A propos de la taille grandissante des navires, le DG reconnaît des raisons « d'économie d'échelle », mais aussi des évolutions dans les envies de voyages des passagers qui ont conduit à créer le concept de « village flottant ».

Et si, selon lui, il n'existe pas de projets de navires plus gros que ceux déjà existants - on pense notamment au dernier MSC World Europa ou au futur Icon of the Seas de Royal Caribbean - la question d'une course au gigantisme interpelle. Car même si ces paquebots géants ne représentent qu'une partie de la flotte de certains armateurs, leur taille et les équipements dont ils sont dotés (patinoire, piste de karting, nombreuses piscines...) suffisent à susciter le débat.

« La longueur des navires n'a pas beaucoup changé depuis 50 ans, c'est plutôt la hauteur et la largeur », resitue Jean-François Suhas. A Marseille, si le port n'a pas instauré de quotas, il limite cependant le nombre de bateaux à 4 à 5 maximum, en fonction de leur taille, dans une zone dédiée à la croisière.
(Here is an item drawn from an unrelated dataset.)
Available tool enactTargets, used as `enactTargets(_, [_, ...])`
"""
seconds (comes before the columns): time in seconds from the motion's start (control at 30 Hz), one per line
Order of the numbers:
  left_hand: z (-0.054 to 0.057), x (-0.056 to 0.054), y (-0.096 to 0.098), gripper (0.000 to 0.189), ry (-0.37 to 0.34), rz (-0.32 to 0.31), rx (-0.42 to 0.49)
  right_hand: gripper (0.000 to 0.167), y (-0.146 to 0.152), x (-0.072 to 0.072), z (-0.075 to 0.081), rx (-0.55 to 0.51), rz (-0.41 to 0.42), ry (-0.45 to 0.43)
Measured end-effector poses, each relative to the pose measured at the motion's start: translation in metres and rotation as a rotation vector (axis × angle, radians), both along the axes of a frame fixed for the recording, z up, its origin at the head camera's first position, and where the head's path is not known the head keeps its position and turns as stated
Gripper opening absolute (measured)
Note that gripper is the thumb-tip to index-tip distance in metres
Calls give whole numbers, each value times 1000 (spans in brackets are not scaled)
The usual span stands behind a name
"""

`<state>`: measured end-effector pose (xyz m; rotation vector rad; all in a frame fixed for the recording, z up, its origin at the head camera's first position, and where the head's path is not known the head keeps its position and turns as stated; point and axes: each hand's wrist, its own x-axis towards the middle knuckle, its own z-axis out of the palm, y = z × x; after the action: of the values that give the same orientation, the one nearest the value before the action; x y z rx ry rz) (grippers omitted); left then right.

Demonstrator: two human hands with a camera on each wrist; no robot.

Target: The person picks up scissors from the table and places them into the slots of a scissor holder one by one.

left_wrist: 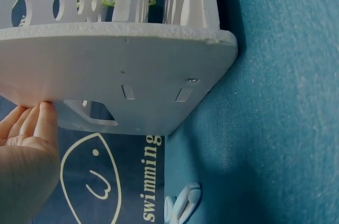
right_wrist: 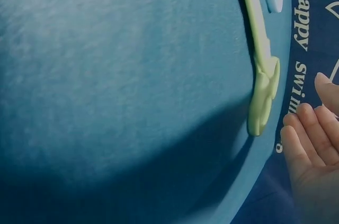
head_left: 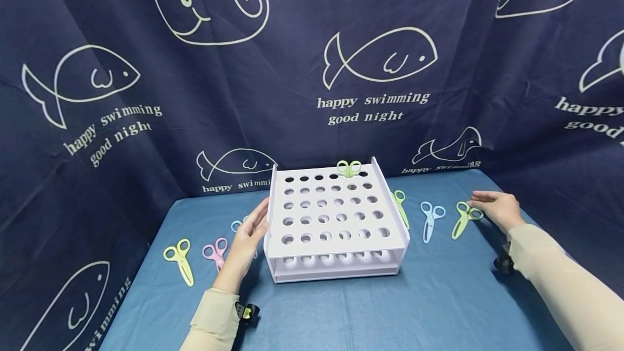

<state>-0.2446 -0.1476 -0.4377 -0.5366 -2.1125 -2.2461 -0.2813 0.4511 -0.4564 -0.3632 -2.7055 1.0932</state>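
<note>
Rack on table, scissors left and right, one pair in back row, curtain behind.

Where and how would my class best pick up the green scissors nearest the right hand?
Probably by the handle loops, pinched from above and the right, where the right hand is close. The green scissors lie flat on the blue cloth, loops at the far end and narrow blade end toward the near side, so the open loops should be easier to pinch.
</note>
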Motion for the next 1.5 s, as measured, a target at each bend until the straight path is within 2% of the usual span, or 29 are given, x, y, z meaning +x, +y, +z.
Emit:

« Nous ne souhaitons pas réguler, mais faire du qualitatif, poursuit Jean-François Suhas. A ce propos, nous recevons déjà 25% de bateaux au gaz, qui ne sont pas neutres sur le plan carbone, mais neutres pour la santé, puisque le gaz permet d'éliminer une grande partie des SOx, des NOx et des particules ».

« Le gigantisme de ces navires fait qu'il est compliqué de les décarboner, rappelle tout de même Fanny Pointet. Plus le bateau est grand et plus il consomme d'énergie, et plus il va être difficile de réduire à 100% ses émissions.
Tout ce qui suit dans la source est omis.